(Beginning of INPUT FOR THIS TASK)

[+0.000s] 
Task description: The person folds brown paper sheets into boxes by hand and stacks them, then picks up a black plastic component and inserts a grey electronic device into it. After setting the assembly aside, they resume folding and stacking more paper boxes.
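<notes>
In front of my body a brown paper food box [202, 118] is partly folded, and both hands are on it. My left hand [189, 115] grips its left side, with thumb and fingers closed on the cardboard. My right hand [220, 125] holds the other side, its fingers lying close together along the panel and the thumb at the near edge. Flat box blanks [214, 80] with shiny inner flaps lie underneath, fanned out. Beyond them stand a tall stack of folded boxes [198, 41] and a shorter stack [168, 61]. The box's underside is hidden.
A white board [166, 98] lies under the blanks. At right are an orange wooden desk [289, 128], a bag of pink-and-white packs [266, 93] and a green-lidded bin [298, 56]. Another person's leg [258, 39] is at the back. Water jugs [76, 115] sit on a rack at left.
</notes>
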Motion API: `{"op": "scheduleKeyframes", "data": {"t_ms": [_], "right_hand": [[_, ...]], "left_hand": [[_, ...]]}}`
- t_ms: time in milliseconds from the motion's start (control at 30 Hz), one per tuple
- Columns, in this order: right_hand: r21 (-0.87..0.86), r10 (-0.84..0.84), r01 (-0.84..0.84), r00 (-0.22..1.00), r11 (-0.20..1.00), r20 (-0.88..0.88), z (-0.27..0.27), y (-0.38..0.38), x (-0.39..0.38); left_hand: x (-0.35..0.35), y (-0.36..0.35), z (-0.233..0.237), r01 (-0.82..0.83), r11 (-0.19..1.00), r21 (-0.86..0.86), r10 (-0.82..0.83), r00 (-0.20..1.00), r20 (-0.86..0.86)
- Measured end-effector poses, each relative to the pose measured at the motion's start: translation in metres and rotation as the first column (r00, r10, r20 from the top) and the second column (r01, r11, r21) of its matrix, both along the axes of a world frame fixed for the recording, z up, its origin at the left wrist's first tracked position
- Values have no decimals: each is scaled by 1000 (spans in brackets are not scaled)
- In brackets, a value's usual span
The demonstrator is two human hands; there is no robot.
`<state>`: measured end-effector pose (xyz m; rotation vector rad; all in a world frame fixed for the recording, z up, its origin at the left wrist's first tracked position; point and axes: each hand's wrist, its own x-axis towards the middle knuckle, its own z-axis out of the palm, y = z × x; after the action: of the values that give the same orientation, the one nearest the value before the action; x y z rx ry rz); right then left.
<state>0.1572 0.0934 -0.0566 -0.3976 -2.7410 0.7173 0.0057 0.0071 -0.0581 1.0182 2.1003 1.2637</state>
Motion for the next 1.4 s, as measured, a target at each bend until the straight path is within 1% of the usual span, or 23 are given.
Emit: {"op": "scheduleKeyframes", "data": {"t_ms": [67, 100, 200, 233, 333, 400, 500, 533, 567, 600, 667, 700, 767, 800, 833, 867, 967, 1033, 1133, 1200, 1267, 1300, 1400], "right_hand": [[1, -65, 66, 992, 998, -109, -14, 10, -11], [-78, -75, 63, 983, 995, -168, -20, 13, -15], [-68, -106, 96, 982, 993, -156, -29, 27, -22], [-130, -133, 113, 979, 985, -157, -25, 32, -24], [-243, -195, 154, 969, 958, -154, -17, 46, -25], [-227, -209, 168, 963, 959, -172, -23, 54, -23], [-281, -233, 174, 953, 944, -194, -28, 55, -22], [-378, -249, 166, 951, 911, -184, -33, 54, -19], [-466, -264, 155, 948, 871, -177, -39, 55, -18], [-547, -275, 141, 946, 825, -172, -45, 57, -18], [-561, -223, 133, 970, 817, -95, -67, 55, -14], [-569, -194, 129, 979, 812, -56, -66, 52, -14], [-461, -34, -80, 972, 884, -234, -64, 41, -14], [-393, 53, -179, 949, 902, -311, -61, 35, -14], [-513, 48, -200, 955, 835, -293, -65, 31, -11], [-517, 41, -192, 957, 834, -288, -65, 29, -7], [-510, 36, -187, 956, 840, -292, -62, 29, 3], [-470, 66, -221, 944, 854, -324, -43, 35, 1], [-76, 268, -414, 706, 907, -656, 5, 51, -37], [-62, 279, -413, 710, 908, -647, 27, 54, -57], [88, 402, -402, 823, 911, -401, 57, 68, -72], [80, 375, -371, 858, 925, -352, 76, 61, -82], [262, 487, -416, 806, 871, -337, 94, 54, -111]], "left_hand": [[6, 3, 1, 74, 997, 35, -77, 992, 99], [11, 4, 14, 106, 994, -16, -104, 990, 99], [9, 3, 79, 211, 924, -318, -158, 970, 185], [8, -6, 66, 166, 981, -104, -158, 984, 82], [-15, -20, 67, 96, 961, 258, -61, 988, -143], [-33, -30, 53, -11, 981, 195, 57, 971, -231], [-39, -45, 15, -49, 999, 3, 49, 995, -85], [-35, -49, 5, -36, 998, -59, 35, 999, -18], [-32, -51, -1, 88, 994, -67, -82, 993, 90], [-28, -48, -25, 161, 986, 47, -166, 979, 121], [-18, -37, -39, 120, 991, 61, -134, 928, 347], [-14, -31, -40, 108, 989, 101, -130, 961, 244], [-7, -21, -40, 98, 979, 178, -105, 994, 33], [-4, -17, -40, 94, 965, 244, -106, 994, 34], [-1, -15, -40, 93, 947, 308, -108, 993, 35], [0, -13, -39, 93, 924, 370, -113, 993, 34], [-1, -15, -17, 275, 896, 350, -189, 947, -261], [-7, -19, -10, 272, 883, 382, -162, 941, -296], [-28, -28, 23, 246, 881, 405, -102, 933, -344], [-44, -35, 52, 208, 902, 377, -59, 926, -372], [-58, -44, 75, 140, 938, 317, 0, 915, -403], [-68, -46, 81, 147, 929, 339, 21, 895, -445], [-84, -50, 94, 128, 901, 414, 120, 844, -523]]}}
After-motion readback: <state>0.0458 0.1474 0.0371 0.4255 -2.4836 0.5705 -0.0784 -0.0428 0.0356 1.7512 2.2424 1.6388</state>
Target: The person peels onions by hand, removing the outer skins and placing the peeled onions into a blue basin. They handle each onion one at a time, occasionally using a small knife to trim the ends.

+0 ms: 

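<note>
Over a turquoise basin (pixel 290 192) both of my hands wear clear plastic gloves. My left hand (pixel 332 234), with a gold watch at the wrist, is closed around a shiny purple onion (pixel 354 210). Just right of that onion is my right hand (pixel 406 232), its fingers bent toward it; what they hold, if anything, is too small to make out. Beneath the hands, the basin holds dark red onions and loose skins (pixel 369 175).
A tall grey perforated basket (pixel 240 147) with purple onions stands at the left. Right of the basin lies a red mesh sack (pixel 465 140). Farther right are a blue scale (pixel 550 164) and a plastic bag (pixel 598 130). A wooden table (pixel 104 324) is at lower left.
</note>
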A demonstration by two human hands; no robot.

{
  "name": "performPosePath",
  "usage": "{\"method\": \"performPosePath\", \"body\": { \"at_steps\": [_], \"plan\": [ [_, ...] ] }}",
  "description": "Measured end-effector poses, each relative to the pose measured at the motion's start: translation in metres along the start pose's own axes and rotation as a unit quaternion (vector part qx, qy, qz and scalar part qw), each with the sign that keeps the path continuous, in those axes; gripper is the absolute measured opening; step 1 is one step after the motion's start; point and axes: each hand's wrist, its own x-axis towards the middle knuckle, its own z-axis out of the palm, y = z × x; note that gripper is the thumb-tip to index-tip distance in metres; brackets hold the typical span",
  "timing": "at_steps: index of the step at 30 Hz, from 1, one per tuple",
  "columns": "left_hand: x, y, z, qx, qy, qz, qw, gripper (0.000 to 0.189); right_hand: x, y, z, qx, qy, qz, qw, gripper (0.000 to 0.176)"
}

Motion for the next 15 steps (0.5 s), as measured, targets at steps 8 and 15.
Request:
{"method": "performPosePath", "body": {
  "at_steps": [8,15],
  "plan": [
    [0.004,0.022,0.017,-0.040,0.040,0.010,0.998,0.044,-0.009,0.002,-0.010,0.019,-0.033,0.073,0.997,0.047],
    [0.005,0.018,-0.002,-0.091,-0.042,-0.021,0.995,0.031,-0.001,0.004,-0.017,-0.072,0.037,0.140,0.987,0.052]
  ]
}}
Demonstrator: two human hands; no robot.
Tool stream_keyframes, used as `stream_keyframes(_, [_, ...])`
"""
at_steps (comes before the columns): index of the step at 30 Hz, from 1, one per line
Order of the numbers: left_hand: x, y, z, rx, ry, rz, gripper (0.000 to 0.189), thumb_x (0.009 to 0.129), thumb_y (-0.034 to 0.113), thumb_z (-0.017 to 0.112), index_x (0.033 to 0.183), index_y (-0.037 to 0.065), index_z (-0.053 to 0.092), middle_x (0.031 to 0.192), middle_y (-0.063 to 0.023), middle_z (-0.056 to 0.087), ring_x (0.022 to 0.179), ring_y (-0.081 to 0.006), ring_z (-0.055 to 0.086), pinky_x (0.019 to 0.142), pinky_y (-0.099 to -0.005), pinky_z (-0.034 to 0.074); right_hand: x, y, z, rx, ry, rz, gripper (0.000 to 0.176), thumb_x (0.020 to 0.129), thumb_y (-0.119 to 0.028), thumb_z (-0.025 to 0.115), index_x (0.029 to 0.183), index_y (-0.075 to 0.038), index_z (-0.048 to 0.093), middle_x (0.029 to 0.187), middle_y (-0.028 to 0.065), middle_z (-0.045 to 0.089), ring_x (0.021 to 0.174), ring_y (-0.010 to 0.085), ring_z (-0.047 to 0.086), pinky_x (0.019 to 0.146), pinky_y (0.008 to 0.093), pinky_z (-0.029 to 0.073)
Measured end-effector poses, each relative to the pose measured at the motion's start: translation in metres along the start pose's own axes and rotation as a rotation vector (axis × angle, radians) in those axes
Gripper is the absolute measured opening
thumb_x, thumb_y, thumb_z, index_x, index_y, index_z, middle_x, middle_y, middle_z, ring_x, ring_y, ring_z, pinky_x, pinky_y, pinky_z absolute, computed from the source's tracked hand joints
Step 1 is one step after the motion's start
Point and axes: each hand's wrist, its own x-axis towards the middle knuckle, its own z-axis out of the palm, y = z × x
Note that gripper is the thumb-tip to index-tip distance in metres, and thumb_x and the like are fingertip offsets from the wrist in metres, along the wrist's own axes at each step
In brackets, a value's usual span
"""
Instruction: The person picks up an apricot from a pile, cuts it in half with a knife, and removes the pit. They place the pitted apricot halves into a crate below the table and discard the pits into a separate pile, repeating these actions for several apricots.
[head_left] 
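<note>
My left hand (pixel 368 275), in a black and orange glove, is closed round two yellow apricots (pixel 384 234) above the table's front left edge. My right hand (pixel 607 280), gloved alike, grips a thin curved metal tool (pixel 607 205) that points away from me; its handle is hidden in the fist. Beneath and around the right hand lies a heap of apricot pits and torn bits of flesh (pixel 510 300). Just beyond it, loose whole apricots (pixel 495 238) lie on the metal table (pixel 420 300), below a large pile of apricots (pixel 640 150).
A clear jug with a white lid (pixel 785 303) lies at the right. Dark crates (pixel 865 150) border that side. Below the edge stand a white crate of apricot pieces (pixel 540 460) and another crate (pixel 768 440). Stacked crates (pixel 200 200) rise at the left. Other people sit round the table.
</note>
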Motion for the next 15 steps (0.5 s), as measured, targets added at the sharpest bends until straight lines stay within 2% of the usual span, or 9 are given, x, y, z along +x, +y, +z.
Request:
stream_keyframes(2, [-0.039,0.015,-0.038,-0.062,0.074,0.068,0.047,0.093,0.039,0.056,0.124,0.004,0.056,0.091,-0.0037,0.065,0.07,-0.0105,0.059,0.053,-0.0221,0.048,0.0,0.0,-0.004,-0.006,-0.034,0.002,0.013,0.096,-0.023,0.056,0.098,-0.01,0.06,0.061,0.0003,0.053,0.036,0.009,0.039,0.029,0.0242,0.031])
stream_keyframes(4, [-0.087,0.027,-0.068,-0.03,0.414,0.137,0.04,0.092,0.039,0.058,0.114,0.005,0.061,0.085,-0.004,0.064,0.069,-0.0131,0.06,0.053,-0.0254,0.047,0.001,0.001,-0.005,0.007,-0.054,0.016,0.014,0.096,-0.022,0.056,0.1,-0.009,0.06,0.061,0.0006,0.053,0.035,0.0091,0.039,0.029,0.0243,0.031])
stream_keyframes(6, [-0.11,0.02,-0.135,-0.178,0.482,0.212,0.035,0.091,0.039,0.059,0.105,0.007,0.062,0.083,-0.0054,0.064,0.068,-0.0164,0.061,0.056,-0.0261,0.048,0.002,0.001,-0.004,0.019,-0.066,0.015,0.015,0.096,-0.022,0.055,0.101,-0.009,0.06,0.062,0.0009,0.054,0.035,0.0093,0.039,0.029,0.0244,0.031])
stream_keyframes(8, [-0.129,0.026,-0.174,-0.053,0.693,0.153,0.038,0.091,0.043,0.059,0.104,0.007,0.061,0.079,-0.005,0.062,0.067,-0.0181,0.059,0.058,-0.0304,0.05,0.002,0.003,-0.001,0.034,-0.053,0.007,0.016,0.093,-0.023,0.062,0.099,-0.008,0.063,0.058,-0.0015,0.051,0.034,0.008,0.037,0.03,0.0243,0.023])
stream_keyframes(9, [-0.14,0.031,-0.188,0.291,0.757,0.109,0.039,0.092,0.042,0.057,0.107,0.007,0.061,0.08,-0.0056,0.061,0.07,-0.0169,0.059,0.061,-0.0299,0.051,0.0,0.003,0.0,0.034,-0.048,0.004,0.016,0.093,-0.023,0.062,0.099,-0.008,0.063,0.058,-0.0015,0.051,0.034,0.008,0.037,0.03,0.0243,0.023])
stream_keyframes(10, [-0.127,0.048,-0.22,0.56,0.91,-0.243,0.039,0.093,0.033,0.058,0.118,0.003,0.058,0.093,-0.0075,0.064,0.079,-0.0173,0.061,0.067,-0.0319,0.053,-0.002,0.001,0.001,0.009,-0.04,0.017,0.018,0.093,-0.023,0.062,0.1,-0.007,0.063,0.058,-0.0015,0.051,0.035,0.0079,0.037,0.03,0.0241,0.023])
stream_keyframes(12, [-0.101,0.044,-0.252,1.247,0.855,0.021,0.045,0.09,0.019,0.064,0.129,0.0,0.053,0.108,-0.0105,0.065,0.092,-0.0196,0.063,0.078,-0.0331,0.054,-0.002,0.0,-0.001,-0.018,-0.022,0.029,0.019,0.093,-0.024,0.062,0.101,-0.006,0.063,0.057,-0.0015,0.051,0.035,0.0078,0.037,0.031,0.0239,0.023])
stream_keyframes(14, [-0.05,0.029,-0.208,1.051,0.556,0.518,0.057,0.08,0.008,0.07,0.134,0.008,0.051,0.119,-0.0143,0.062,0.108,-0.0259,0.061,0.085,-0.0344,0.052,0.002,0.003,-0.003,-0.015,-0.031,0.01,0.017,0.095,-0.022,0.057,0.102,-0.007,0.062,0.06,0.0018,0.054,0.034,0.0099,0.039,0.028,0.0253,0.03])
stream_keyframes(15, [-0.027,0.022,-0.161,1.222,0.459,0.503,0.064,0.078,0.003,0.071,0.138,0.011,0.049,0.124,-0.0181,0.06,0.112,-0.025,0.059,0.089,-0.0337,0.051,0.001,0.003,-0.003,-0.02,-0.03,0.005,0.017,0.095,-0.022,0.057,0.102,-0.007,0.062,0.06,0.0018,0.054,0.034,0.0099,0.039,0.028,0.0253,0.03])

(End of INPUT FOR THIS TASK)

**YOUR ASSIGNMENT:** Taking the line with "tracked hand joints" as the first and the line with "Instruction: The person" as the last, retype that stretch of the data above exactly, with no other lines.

**YOUR RESPONSE:**
thumb_x, thumb_y, thumb_z, index_x, index_y, index_z, middle_x, middle_y, middle_z, ring_x, ring_y, ring_z, pinky_x, pinky_y, pinky_z absolute, computed from the source's tracked hand joints
Step 1 is one step after the motion's start
Point and axes: each hand's wrist, its own x-axis towards the middle knuckle, its own z-axis out of the palm, y = z × x
Note that gripper is the thumb-tip to index-tip distance in metres, and thumb_x and the like are fingertip offsets from the wrist in metres, along the wrist's own axes at each step
In brackets, a value's usual span
"""
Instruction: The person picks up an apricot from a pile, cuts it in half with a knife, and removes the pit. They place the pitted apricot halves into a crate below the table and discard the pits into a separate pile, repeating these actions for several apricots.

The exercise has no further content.